**What the exercise asks**
Your answer must consist of exactly the lines below, starting with the line with "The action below" and going on through the line with "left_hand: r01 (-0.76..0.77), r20", and nothing else.
■ ■ ■
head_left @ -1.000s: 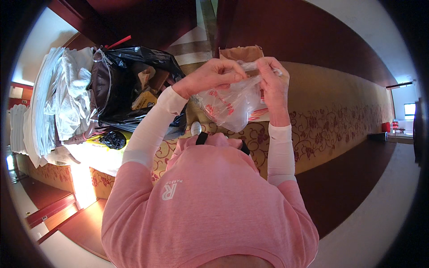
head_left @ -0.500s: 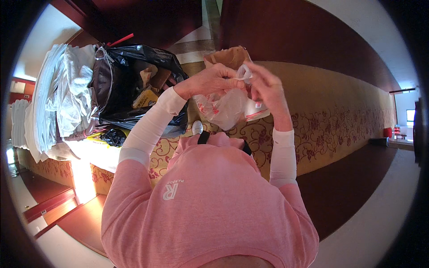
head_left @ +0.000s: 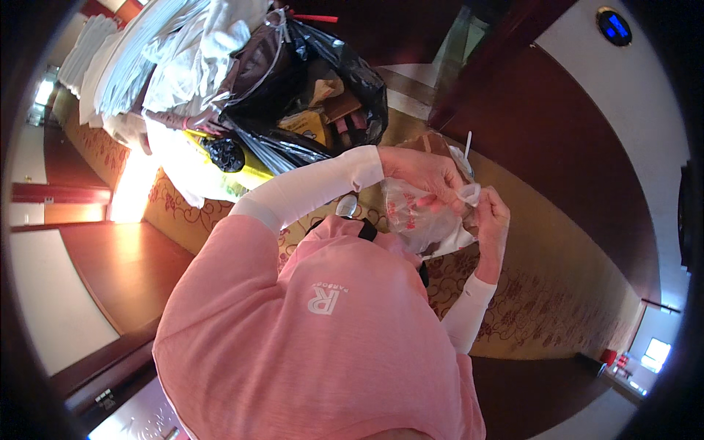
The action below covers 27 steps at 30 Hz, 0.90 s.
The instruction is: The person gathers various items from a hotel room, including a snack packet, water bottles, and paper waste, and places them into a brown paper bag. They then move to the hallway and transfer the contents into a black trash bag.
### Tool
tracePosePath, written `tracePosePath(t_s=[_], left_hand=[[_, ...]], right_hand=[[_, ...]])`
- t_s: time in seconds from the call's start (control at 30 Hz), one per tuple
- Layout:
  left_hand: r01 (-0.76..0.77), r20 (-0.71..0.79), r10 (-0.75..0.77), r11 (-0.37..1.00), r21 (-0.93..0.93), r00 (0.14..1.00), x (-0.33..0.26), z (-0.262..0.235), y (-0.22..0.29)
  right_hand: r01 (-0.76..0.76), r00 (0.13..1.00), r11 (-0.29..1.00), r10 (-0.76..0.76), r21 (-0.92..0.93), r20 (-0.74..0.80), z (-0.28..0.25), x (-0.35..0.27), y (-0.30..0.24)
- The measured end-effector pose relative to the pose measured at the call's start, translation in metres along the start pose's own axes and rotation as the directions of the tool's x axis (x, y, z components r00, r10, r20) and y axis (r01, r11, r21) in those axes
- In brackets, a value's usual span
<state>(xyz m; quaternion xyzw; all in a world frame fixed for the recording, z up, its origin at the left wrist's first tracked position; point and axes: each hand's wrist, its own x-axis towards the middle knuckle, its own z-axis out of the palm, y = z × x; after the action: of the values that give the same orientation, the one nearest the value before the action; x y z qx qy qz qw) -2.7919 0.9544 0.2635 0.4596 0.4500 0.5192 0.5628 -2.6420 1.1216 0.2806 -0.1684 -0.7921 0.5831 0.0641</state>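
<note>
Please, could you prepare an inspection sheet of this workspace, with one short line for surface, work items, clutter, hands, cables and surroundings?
Surface: patterned carpet, gold-brown with dark red floral design.
Work items: clear plastic bag with red print, its top gathered; contents unclear.
Clutter: brown paper bag, partly hidden; open black bag holding cardboard and a yellow package; white linens beside it.
Hands: left hand and right hand both pinch the gathered top.
Cables: nothing seen.
Surroundings: dark red panel; round device with blue display on pale wall.
</note>
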Motion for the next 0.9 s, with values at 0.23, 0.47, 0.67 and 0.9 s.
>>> tracePosePath(t_s=[0.23, 0.47, 0.67, 0.9], left_hand=[[-0.052, -0.217, -0.036, 0.92, -0.389, 0.975, 0.0, 0.02, -0.022], [0.049, -0.417, 0.032, 0.982, 0.182, 0.908, 0.017, 0.039, -0.024], [-0.133, -0.191, 0.443, 0.602, 0.787, 0.876, 0.01, 0.067, -0.013], [-0.274, 0.091, 0.829, 0.077, 0.959, 0.552, 0.021, 0.075, -0.016]], right_hand=[[-0.082, 0.983, 0.994, 0.069, -0.073, -0.168, -0.002, -0.035, -0.002], [0.088, 0.995, 0.994, -0.084, 0.062, -0.056, 0.008, -0.059, 0.009], [0.473, 0.861, 0.862, -0.496, -0.185, -0.109, 0.012, -0.051, 0.004], [0.171, 0.968, 0.984, -0.16, 0.042, -0.193, 0.012, -0.059, 0.011]])
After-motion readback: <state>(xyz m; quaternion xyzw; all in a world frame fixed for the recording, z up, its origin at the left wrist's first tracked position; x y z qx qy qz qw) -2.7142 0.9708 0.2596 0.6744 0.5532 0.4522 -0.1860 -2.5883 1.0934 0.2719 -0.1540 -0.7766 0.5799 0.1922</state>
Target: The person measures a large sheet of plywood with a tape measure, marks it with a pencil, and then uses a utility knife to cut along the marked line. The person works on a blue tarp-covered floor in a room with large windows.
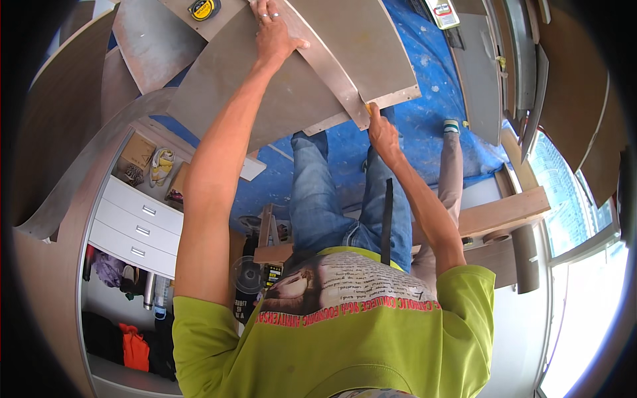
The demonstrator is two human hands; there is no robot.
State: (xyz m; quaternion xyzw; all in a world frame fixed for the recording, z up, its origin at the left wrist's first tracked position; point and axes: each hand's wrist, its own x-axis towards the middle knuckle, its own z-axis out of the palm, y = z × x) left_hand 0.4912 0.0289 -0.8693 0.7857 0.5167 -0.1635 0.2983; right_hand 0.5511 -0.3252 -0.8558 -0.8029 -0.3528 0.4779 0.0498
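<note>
At the near side, the orange cloth hangs among dark items in the lower-left cabinet space, below white drawers with 3 metal handles. To the right, a thick wooden beam runs crosswise, past a leg in pale trousers. The wearer's jeans reach forward until the near part of the large grey-brown board covers the lower legs. A wrinkled blue sheet spreads over the floor around the board, and grey panels stand on the right. The long pale strip lies slantwise across the board, between the 2 hands, its near end meeting the board's pale-edged near side. At that end the right hand has its fingers curled closed around a small yellow tool, its index finger stretched along it; the working tip is too small to make out, and it is at or just beside the strip. Farther off, the left hand lies on the strip, fingers extended, thumb spread well away from them, pressing rather than gripping; 2 rings show. Farthest, a yellow-and-black tape measure rests on a board left of that hand, and a white-and-green package lies at the upper right.
</note>
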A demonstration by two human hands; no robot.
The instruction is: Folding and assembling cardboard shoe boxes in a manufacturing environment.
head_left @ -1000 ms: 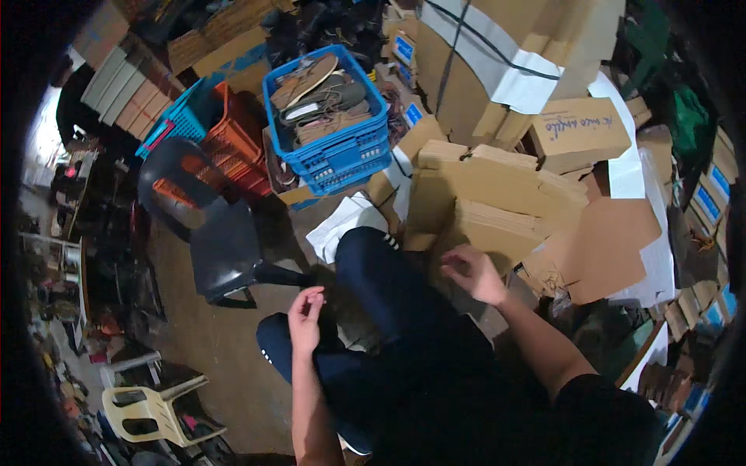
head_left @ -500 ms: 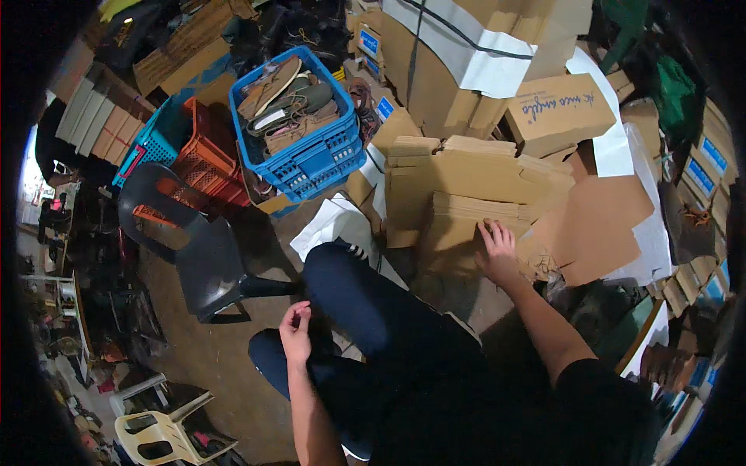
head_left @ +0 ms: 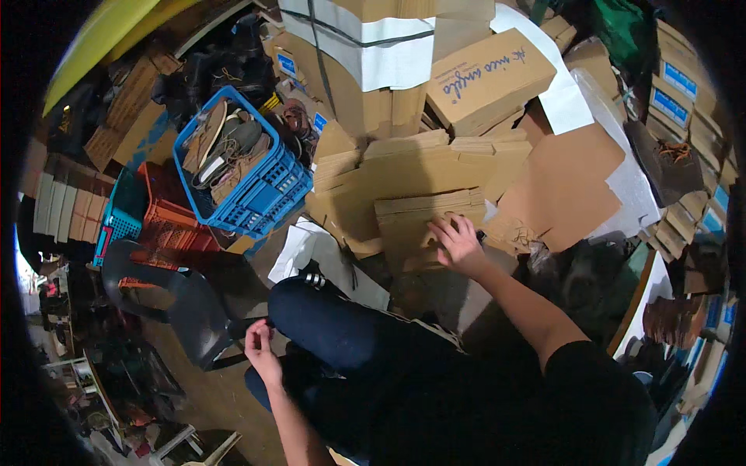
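Right fingers loosely curled over stacked cardboard

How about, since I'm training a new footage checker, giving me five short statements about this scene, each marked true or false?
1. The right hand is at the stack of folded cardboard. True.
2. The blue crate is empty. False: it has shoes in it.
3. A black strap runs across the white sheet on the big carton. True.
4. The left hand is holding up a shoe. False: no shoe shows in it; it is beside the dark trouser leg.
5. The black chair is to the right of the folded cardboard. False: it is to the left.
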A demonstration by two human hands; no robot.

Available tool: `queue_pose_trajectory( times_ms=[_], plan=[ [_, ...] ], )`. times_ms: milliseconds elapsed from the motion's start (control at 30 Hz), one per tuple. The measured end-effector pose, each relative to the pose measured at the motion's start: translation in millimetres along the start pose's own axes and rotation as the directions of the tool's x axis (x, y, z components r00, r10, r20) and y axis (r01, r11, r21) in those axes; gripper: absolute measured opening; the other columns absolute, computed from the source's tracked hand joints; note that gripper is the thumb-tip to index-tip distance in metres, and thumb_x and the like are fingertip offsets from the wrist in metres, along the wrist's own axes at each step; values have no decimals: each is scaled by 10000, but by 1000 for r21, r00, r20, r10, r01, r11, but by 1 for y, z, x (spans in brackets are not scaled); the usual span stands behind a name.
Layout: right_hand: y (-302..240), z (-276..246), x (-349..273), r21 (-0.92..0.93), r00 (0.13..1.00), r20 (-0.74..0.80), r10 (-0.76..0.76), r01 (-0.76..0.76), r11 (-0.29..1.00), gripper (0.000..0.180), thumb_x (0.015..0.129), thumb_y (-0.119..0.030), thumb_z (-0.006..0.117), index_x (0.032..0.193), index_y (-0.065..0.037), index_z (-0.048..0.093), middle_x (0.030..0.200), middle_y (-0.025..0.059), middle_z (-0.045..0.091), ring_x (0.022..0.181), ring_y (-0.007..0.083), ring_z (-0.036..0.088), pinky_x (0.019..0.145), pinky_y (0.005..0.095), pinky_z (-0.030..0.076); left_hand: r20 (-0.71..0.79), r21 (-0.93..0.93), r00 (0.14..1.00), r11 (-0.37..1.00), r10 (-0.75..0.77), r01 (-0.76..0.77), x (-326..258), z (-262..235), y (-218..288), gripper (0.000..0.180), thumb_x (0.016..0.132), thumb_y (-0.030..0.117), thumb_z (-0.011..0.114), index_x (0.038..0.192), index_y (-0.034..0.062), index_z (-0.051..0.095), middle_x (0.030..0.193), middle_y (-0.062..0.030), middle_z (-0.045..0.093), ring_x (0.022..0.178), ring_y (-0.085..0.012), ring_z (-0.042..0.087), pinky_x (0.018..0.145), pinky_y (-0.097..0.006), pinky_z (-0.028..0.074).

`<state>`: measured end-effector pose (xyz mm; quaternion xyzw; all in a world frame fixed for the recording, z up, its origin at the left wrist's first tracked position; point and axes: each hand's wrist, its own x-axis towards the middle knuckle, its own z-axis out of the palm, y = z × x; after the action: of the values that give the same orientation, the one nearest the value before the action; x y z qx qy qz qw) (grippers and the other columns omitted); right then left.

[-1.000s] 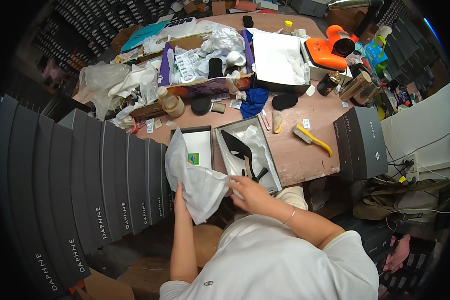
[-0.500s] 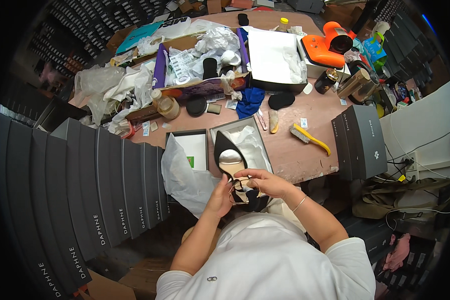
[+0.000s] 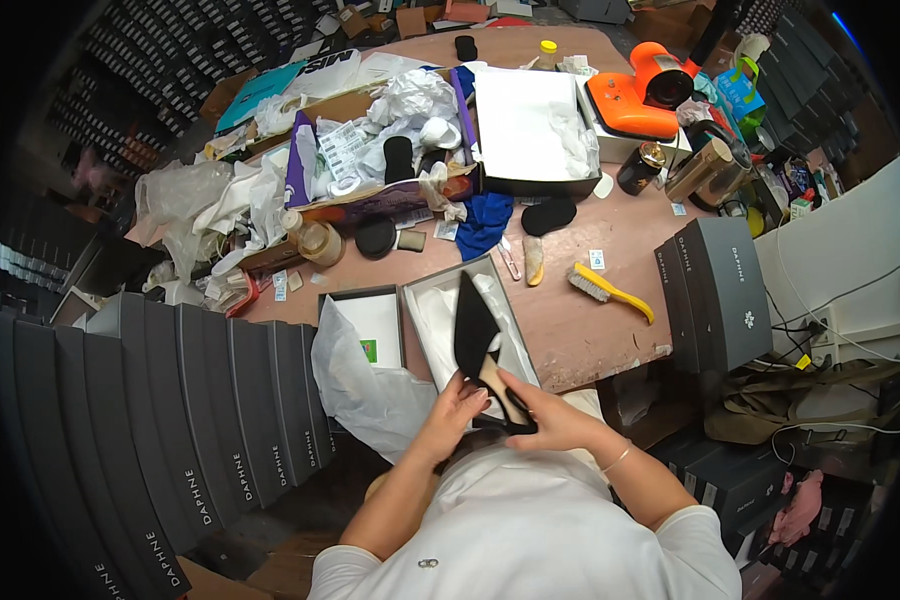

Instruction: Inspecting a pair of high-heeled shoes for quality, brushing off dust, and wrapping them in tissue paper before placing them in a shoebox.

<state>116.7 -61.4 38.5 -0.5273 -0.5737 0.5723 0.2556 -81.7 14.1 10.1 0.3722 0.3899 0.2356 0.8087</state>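
A black pointed-toe shoe (image 3: 476, 325) with a beige insole is tilted, its toe pointing away from me over the open shoe box. My left hand (image 3: 452, 416) closes on the shoe's left side, near its middle. Around the heel end, on the right, my right hand (image 3: 552, 418) grips it. Part of the heel is hidden by my fingers. White paper (image 3: 435, 312) lines the open grey shoe box (image 3: 516, 318) beneath the toe. Left of it lies a shallow grey tray-like box part (image 3: 378, 318) with a small green packet (image 3: 369, 350), and white tissue (image 3: 362, 392) drapes over its near edge.
Stacked grey shoe boxes (image 3: 200, 420) rise on my left, others (image 3: 720, 290) on the right. A yellow-handled brush (image 3: 610, 292), a blue cloth (image 3: 485, 225) and a glass jar (image 3: 320, 242) lie beyond. Farther back are a paper-filled purple box (image 3: 295, 175) and an orange machine (image 3: 635, 105).
The shoe has been turned in my hands, so more of its black upper shows and less insole. My right hand has shifted from the strap area to wrap the heel end.
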Motion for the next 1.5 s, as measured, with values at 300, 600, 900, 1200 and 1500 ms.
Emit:
queue_pose_trajectory(
  times_ms=[300, 600, 900, 1200, 1500],
  plan=[
    [5, -40, -45, 815, 955, -268, 125, 155, 559, 995, 659, -303, 743, 1466, -52, 219, 1109, 145, 560, 1012, 245, 595, 858, 368, 516, -68, 956, 972, 295, 226, -1, 174, -59, -3, 355, 922, 168, 560, 1232, 2, 511, 790, -112, 643, 737, -164, 657, 662, -294, 523],
    [27, -23, -60, 932, 912, -361, -193, 359, -45, 805, 690, -394, 679, 1275, 97, 424, 1207, 253, 509, 1021, 330, 591, 739, 479, 570, 437, 670, 678, 289, 592, -684, 31, 15, 219, 202, 890, 116, 518, 740, -10, 566, 690, -87, 527, 635, -151, 494, 584, -305, 391],
    [-6, -5, -47, 986, 923, -165, -347, 168, -20, 826, 668, -421, 699, 1239, 116, 437, 1152, 263, 515, 930, 325, 601, 679, 439, 573, 457, 884, 565, -419, 687, -205, 5, -35, 213, 115, 730, 65, 647, 750, 38, 538, 749, -110, 531, 723, -297, 563, 633, -410, 454],
    [-69, -5, 1, 843, 833, 459, -308, -300, 447, 1029, 690, -332, 709, 1483, -62, 110, 1124, 197, 532, 830, 312, 629, 606, 395, 567, 549, 835, 657, -300, 517, -462, -44, -28, 174, 358, 729, -45, 567, 1084, 3, 565, 1095, -136, 562, 956, -310, 598, 768, -382, 515],
    [-34, 8, -4, 768, 895, 444, -49, -351, 536, 883, 802, -243, 646, 1506, -117, 128, 1220, 196, 524, 962, 289, 613, 720, 406, 551, 274, 960, 807, -194, 524, -200, -35, -84, 136, 466, 735, -23, 575, 1191, 1, 478, 1310, -145, 466, 938, -369, 615, 772, -427, 521]
  ],
)
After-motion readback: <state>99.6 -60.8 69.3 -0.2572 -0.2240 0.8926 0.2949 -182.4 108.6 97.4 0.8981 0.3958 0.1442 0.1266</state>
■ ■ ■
**Written response**
The action below covers 27 steps at 30 Hz, 0.90 s.
The instruction is: The person gathers various items from a hotel room, including a snack packet, water bottles, and paper waste, and places them into a brown paper bag. They then move to the hallway and transfer the contents into a black trash bag.
### Tool
tracePosePath, written `tracePosePath(t_s=[_], left_hand=[[_, ...]], right_hand=[[_, ...]])`
- t_s: time in seconds from the call's start (control at 30 Hz), one per tuple
- Layout:
  left_hand: r01 (-0.76..0.77), r20 (-0.71..0.79), r10 (-0.75..0.77), r11 (-0.37..1.00), r21 (-0.93..0.93), r00 (0.14..1.00), x (-0.33..0.26), z (-0.262..0.235), y (-0.22..0.29)

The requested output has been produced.